◆ **Exercise goal**: Omit all pictures, then retype the data exactly as given.

►

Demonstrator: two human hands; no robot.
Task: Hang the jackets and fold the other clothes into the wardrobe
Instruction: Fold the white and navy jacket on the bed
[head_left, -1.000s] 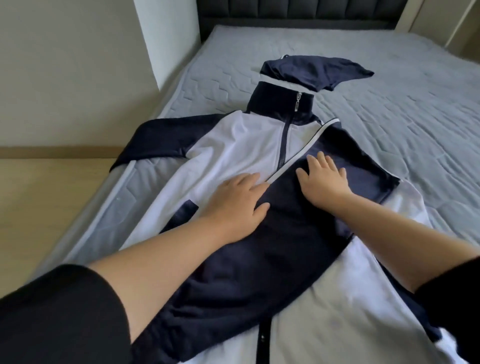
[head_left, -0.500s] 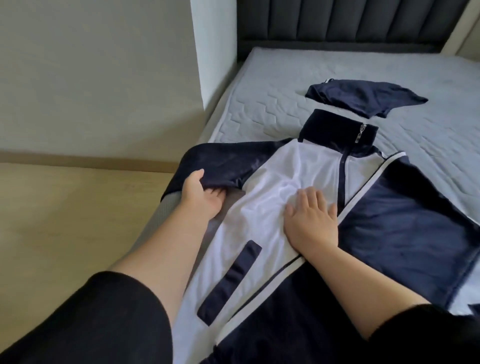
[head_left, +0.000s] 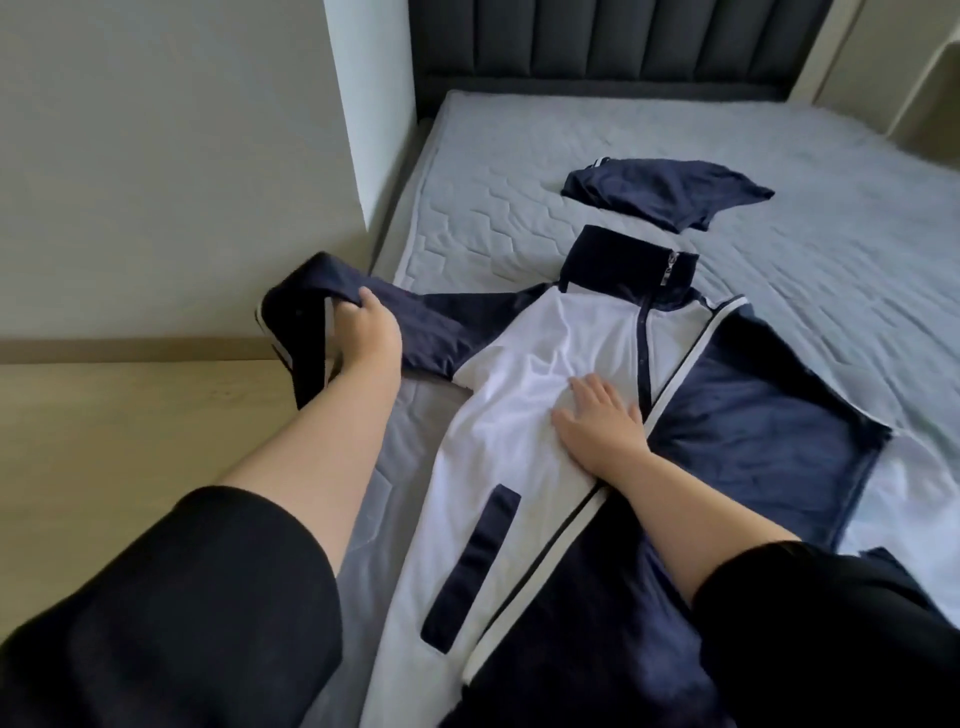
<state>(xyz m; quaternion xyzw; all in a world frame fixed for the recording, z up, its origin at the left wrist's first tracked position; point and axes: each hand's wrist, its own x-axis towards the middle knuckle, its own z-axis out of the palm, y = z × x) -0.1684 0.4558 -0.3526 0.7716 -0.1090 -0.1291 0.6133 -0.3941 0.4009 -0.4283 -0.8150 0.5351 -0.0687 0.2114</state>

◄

◆ **Exercise result**:
Demonstrator: two human hands; no robot.
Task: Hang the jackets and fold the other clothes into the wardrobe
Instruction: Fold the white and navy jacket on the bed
[head_left, -1.000s] 
[head_left, -0.500s] 
[head_left, +0.000s] 
<state>(xyz m; quaternion xyzw; all in a world frame fixed for the recording, z up, its origin at the left wrist's first tracked position; point and axes: each hand's wrist, its own x-axis towards the middle knuckle, its own z-axis out of the palm, y = z × x) -0.1684 0.4558 -0.3526 0.7716 -0.1090 -0.1291 0.6133 -0.3941 0.4009 -0.4283 -0.8150 0.5351 -0.0687 0.2114</state>

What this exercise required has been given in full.